::: RECORDS FOR THIS TASK :::

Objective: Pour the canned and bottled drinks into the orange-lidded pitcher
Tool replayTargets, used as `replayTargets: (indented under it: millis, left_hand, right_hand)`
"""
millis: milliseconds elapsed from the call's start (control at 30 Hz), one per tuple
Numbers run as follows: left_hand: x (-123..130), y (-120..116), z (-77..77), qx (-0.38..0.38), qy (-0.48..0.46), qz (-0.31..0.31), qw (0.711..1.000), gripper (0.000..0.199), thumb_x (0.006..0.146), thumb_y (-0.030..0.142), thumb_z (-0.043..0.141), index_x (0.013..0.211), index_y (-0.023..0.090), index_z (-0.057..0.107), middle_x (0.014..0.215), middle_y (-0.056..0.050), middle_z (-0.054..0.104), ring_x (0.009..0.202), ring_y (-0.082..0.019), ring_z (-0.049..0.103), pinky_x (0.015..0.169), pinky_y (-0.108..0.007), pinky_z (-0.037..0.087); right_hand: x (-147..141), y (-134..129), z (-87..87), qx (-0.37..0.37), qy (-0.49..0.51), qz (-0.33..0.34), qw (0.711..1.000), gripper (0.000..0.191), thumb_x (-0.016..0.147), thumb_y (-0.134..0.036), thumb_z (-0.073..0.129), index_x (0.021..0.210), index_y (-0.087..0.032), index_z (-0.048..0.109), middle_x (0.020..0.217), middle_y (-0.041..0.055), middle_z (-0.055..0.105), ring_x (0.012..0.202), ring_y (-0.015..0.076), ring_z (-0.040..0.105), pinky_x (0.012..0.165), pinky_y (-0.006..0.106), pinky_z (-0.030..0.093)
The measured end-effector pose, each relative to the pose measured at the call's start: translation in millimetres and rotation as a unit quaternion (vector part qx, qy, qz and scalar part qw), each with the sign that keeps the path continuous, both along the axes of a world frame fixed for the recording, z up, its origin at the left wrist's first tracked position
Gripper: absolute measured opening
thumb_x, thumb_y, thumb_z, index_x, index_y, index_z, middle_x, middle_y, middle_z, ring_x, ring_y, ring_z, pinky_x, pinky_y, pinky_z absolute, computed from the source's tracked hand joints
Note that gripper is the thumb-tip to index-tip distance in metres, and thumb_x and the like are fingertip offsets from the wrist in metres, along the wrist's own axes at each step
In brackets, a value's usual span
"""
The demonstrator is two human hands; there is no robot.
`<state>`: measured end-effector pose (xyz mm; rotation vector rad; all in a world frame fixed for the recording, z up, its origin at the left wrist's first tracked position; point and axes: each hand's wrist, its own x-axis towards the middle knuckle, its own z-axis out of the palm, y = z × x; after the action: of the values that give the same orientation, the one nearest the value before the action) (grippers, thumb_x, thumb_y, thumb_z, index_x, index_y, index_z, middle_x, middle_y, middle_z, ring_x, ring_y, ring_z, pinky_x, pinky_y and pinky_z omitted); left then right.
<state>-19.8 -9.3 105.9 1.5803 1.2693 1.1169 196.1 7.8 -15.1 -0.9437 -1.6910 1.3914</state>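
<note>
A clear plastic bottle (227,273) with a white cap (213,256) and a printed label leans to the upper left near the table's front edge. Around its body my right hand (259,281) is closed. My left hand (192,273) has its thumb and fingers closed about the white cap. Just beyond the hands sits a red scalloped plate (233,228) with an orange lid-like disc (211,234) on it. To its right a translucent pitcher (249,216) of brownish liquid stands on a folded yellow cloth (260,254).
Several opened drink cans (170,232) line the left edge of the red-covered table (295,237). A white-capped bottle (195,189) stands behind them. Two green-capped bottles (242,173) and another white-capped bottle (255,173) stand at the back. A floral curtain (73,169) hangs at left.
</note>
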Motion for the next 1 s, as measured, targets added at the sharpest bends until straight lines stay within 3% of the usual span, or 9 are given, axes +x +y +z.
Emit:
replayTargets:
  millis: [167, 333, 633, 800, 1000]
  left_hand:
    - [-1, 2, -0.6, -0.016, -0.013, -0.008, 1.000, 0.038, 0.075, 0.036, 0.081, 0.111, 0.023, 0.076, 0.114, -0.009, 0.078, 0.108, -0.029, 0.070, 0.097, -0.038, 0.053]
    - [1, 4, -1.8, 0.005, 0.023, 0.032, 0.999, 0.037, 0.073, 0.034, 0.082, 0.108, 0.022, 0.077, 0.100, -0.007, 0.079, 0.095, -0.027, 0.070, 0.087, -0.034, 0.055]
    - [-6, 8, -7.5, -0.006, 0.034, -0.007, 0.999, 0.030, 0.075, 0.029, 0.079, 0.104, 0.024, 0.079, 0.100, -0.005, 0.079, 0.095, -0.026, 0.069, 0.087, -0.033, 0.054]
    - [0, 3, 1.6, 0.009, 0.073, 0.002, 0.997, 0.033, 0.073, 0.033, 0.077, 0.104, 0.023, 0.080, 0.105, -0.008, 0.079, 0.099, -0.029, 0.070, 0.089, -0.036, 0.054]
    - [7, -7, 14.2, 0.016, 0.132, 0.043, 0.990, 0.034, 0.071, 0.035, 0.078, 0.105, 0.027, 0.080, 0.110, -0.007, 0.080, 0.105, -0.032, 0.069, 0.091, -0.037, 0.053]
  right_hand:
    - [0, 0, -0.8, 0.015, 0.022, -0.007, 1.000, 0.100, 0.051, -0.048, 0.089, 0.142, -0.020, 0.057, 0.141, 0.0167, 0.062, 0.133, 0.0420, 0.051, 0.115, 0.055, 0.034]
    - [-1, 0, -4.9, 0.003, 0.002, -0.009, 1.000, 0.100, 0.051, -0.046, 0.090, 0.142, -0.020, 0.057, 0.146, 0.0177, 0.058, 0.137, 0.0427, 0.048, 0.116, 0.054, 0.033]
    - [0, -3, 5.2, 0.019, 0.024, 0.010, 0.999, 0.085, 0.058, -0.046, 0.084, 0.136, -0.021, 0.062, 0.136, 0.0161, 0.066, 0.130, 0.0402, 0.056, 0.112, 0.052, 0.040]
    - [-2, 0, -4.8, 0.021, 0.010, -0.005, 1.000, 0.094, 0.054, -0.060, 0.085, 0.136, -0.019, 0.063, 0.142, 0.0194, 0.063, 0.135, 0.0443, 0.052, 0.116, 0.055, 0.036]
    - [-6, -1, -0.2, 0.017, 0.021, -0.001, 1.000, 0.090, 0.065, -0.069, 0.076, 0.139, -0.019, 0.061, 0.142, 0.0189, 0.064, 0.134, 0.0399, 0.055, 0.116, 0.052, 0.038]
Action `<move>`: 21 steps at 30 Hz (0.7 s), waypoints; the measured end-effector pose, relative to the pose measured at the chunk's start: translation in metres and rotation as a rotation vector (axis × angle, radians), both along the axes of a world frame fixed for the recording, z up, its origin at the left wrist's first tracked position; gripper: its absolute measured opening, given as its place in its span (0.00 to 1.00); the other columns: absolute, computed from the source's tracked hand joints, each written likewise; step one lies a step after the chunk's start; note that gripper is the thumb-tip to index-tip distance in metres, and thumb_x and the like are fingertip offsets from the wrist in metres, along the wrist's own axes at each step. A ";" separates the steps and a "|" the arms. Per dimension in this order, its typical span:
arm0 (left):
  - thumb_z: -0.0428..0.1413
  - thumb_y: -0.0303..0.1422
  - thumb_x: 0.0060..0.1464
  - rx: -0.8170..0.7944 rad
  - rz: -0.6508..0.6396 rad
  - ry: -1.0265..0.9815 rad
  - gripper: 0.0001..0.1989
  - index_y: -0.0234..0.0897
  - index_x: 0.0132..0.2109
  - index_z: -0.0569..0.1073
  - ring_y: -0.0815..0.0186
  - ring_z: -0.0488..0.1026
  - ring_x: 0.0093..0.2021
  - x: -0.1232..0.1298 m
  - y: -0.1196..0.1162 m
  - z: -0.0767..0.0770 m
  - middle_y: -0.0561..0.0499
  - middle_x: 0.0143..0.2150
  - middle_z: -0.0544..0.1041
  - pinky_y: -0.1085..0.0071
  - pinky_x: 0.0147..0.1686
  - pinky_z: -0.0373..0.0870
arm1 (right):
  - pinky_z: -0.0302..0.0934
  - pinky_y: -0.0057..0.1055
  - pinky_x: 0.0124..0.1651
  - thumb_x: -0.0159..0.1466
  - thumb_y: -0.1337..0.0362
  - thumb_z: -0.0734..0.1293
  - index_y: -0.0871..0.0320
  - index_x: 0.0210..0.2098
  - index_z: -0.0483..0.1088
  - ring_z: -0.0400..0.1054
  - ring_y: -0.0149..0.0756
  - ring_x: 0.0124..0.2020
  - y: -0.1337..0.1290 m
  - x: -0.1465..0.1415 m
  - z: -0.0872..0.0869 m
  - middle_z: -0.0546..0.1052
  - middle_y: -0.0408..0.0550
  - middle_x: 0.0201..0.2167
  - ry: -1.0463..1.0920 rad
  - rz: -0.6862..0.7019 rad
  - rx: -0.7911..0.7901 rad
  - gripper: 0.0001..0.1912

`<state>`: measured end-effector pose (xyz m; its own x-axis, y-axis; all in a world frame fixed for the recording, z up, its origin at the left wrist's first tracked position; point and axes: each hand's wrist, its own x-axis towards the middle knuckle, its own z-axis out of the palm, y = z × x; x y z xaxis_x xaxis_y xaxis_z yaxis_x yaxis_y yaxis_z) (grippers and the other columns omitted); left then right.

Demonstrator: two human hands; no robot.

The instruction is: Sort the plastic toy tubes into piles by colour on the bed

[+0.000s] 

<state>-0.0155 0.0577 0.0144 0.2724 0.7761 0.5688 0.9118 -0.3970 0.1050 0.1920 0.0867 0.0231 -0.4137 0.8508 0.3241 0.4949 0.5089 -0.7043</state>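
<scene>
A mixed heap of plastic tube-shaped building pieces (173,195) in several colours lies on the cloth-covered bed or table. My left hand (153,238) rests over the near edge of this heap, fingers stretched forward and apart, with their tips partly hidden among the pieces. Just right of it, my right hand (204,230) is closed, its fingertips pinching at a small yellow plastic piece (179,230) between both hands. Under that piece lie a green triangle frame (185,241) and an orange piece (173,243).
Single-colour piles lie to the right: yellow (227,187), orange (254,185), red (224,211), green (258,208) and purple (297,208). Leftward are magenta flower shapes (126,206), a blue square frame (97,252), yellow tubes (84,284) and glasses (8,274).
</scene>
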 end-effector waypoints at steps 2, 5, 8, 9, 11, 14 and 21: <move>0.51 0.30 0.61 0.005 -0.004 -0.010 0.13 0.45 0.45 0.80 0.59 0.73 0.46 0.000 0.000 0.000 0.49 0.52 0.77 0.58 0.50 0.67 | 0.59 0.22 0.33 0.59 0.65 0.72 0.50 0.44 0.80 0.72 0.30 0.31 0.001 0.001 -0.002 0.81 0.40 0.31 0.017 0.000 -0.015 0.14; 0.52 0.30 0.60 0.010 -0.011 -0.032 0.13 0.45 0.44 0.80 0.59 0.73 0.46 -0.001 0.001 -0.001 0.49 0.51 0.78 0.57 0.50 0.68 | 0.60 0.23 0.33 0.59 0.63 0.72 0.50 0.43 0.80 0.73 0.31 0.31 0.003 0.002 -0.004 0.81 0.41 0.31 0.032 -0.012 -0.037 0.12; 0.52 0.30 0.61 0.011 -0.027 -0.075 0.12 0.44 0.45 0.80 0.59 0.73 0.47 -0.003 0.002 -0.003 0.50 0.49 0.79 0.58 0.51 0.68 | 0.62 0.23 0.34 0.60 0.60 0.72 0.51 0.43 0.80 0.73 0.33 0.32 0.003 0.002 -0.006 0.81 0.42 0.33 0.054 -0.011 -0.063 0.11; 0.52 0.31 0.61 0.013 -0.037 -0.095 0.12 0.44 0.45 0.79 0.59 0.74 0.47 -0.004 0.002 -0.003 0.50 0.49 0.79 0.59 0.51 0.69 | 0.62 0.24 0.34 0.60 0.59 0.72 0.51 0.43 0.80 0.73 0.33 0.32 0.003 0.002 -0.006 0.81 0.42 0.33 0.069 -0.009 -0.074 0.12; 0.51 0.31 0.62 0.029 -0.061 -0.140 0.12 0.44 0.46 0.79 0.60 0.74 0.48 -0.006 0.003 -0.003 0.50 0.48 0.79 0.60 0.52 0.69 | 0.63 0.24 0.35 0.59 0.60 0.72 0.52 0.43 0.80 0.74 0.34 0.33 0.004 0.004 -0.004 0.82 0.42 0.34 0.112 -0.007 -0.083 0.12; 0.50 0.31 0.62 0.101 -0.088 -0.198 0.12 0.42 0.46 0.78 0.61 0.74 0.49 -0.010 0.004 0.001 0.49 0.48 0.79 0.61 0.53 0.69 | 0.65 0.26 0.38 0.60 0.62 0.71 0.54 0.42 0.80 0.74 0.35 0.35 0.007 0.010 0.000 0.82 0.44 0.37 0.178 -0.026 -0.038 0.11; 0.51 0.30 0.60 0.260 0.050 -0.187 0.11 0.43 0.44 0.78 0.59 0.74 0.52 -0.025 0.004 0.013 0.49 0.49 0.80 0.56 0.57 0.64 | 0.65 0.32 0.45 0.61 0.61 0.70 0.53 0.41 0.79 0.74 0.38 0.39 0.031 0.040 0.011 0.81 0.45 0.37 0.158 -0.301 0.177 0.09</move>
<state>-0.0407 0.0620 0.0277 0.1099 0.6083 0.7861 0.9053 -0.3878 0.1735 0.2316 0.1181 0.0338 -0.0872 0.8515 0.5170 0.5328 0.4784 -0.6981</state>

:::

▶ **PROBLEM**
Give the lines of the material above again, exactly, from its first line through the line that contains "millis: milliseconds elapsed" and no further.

▶ **TASK RESULT**
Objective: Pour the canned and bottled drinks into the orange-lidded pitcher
Tool replayTargets, used as `replayTargets: (indented under it: millis, left_hand, right_hand)`
"""
millis: milliseconds elapsed from the call's start (control at 30 Hz), one per tuple

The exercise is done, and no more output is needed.